▶ _Action item_
This exercise calls for the records to be returned exactly, with images removed.

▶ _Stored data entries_
^^^^^^^^^^^^^^^^

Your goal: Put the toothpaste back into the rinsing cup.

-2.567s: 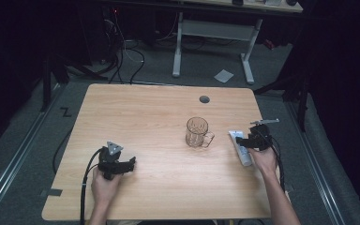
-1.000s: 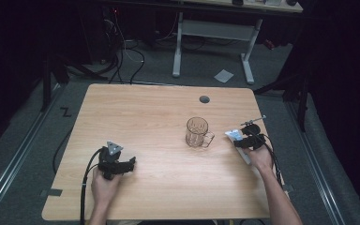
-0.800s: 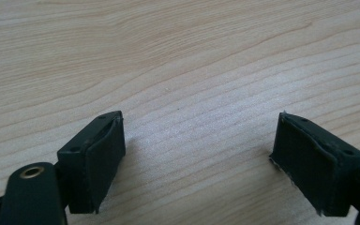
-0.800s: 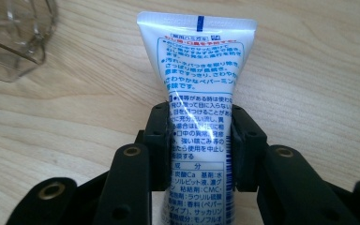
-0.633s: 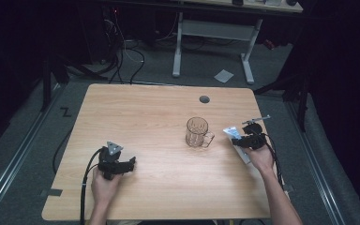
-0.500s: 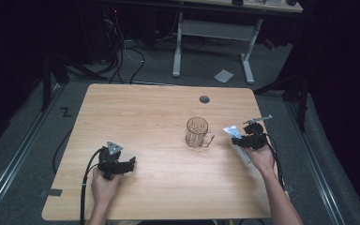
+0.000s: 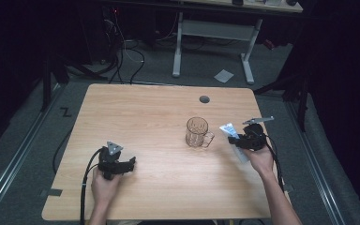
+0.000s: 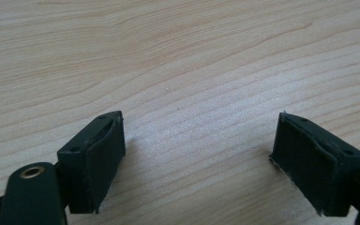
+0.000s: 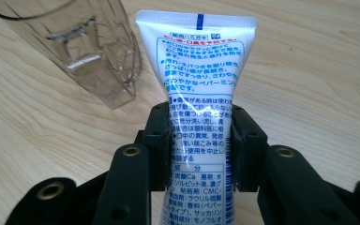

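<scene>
Just right of the glass mug [image 7: 198,132], right claw [image 9: 200,140] clamped on a white tube [image 9: 198,93], crimped end toward mug. Well left of mug, left claw [image 8: 199,159] gaped wide, low over bare bench [image 7: 145,112].

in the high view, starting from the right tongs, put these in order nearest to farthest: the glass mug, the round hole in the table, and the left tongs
1. Glass mug, just left of the right tongs, which hold a tube.
2. Round hole, toward the table's far edge.
3. Left tongs, across the table near its front left.
</scene>
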### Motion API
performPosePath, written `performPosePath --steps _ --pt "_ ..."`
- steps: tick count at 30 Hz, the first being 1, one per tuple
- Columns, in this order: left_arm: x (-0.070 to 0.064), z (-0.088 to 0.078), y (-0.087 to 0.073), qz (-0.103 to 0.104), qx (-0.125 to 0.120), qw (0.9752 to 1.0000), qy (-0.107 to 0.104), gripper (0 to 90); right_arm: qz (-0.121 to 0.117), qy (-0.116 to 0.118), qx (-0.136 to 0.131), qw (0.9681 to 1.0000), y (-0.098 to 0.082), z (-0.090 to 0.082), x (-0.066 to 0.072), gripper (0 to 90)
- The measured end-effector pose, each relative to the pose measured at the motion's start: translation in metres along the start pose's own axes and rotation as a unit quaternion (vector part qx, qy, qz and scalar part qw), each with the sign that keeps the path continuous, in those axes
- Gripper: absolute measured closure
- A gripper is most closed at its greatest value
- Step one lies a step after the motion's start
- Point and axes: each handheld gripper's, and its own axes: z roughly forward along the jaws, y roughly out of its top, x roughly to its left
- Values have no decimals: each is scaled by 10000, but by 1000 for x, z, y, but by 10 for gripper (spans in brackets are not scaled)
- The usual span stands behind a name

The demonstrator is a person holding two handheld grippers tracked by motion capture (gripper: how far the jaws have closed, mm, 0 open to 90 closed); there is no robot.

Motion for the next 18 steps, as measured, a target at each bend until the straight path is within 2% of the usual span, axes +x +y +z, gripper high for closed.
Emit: performPosePath --steps 6,11,18 --pt "0 0 0 1 0 10000 -1 176 -103 140 -190 9997 1 -7 8 652" --pt "0 0 0 1 -1 10000 -1 176 -98 248 -303 9992 2 -12 11 651" --pt "0 0 0 0 -1 10000 0 176 -300 360 -416 9980 6 -14 22 650"
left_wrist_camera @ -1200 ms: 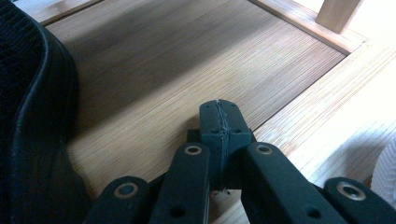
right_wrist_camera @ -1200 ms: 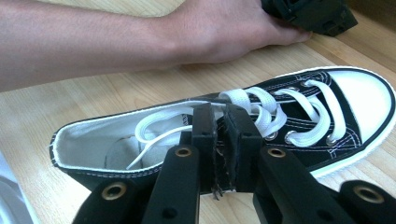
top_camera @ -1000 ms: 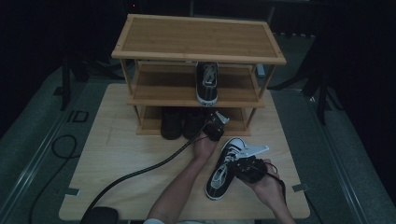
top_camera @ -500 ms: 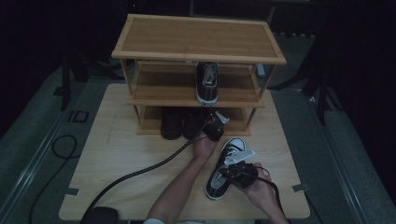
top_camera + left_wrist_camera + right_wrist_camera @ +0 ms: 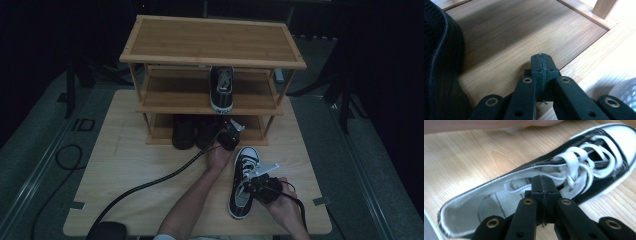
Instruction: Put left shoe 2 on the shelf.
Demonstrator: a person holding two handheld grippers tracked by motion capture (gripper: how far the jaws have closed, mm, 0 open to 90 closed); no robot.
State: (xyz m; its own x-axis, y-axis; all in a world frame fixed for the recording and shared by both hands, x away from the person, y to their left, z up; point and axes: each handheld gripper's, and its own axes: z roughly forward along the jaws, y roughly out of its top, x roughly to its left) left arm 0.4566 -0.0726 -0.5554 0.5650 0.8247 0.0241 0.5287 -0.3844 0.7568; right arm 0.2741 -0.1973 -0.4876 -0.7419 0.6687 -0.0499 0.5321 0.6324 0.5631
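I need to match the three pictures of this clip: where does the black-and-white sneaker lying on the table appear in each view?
High view: the sneaker lies lower right of centre on the table, toe toward the rack, by the right gripper.
Right gripper view: it runs from lower left to upper right, opening nearest the shut jaws.
Left gripper view: a blurred white patch at the lower right corner may be it; I cannot tell.
Shared landmark: the light wooden tabletop.

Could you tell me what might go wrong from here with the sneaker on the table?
The right hand-held gripper is shut at the edge of the black sneaker, perhaps on thin cloth only; I cannot tell how firm the hold is, so the sneaker might slip when lifted. Its loose white laces could snag. The left hand-held gripper sits at the rack's bottom shelf beside the dark shoes, crowding that spot.
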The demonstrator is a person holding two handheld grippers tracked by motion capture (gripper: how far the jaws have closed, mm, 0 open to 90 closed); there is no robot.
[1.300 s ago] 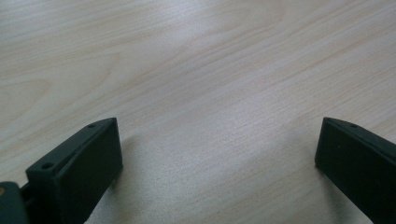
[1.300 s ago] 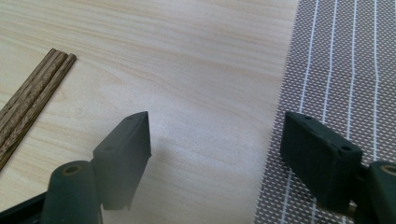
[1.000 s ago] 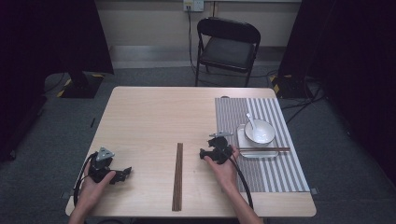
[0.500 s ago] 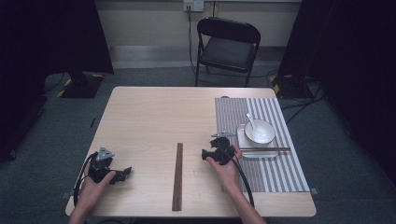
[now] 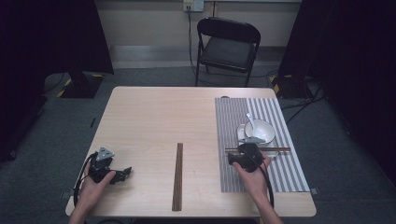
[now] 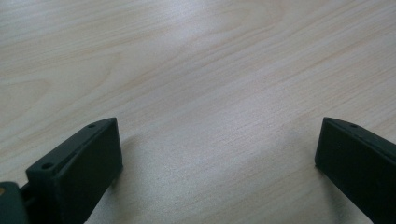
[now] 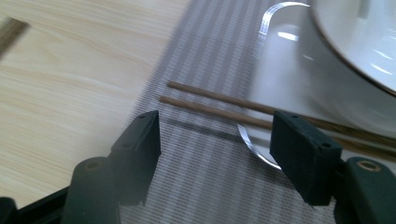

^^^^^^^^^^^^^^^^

▶ _Answer box_
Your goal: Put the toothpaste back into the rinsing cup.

-2.567s: 
-1.000s: 
-0.800s: 
-0.800s: 
-0.633s: 
-0.500s: 
+0.000s: 
+0.000s: 
+0.000s: 

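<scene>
Just right of the glass mug [image 7: 198,132], right claw [image 9: 200,140] clamped on a white tube [image 9: 198,93], crimped end toward mug. Well left of mug, left claw [image 8: 199,159] gaped wide, low over bare bench [image 7: 145,112].

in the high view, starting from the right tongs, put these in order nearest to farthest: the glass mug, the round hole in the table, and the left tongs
1. Glass mug, just left of the right tongs, which hold a tube.
2. Round hole, toward the table's far edge.
3. Left tongs, across the table near its front left.
</scene>
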### Motion API
performPosePath, written `performPosePath --steps _ --pt "_ ..."`
- steps: tick count at 30 Hz, the first being 1, one per tuple
- Columns, in this order: left_arm: x (-0.070 to 0.064), z (-0.088 to 0.078), y (-0.087 to 0.073), qz (-0.103 to 0.104), qx (-0.125 to 0.120), qw (0.9752 to 1.0000), qy (-0.107 to 0.104), gripper (0 to 90); right_arm: qz (-0.121 to 0.117), qy (-0.116 to 0.118), qx (-0.136 to 0.131), qw (0.9681 to 1.0000), y (-0.098 to 0.082), z (-0.090 to 0.082), x (-0.066 to 0.072), gripper (0 to 90)
- The measured end-effector pose, each relative to the pose measured at the motion's start: translation in metres along the start pose's own axes and rotation as a unit quaternion (vector part qx, qy, qz and scalar part qw), each with the sign that keeps the path continuous, in those axes
- Gripper: absolute measured closure
- A gripper is most closed at its greatest value
- Step one lies a step after the motion's start
- Point and axes: each handheld gripper's, and its own axes: z roughly forward along the jaws, y roughly out of its top, x roughly to its left
- Values have no decimals: each is scaled by 10000, but by 1000 for x, z, y, but by 10 for gripper (spans in brackets are not scaled)
- The usual span stands behind a name

The demonstrator is a person holding two handheld grippers tracked by motion capture (gripper: how far the jaws have closed, mm, 0 open to 90 closed); there is no robot.

Motion for the next 18 steps, as measured, a target at each bend until the straight path is within 2% of the usual span, axes +x +y +z, gripper high for closed.
Emit: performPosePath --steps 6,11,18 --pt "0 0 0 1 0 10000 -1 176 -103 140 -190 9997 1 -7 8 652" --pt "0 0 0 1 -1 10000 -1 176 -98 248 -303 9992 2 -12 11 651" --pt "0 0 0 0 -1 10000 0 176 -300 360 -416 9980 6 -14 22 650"
left_wrist_camera @ -1200 ms: 
right_wrist_camera @ -1200 ms: 
top_camera @ -1000 ms: 
top_camera @ -500 ms: 
top_camera + left_wrist_camera + right_wrist_camera @ +0 ms: 
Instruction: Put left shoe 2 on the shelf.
Demonstrator: a person holding two handheld grippers tracked by motion capture (gripper: how far the jaws have closed, mm, 0 open to 90 closed); no robot.
State: (xyz m; its own x-axis, y-axis; all in a world frame fixed for the recording and shared by both hands, x away from the person, y to their left, z up; point and axes: each handheld gripper's, and its own axes: z roughly forward along the jaws, y roughly out of its top, x roughly to its left) left arm 0.4566 -0.0726 -0.5554 0.5650 0.8247 0.0241 0.5287 -0.3844 0.7568; right arm 0.2741 -0.1973 -0.4876 -0.7419 0.6687 -0.0499 0.5321 0.6324 0.5631
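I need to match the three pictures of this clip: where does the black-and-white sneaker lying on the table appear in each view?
High view: the sneaker lies lower right of centre on the table, toe toward the rack, by the right gripper.
Right gripper view: it runs from lower left to upper right, opening nearest the shut jaws.
Left gripper view: a blurred white patch at the lower right corner may be it; I cannot tell.
Shared landmark: the light wooden tabletop.

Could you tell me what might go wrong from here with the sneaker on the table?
The right hand-held gripper is shut at the edge of the black sneaker, perhaps on thin cloth only; I cannot tell how firm the hold is, so the sneaker might slip when lifted. Its loose white laces could snag. The left hand-held gripper sits at the rack's bottom shelf beside the dark shoes, crowding that spot.
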The demonstrator is a person holding two handheld grippers tracked by motion capture (gripper: how far the jaws have closed, mm, 0 open to 90 closed); there is no robot.
[1.300 s ago] 
[1.300 s ago] 
[1.000 s ago] 
[0.500 s ago] 
[now] 
[now] 
[now] 

Nothing more is required for this exercise.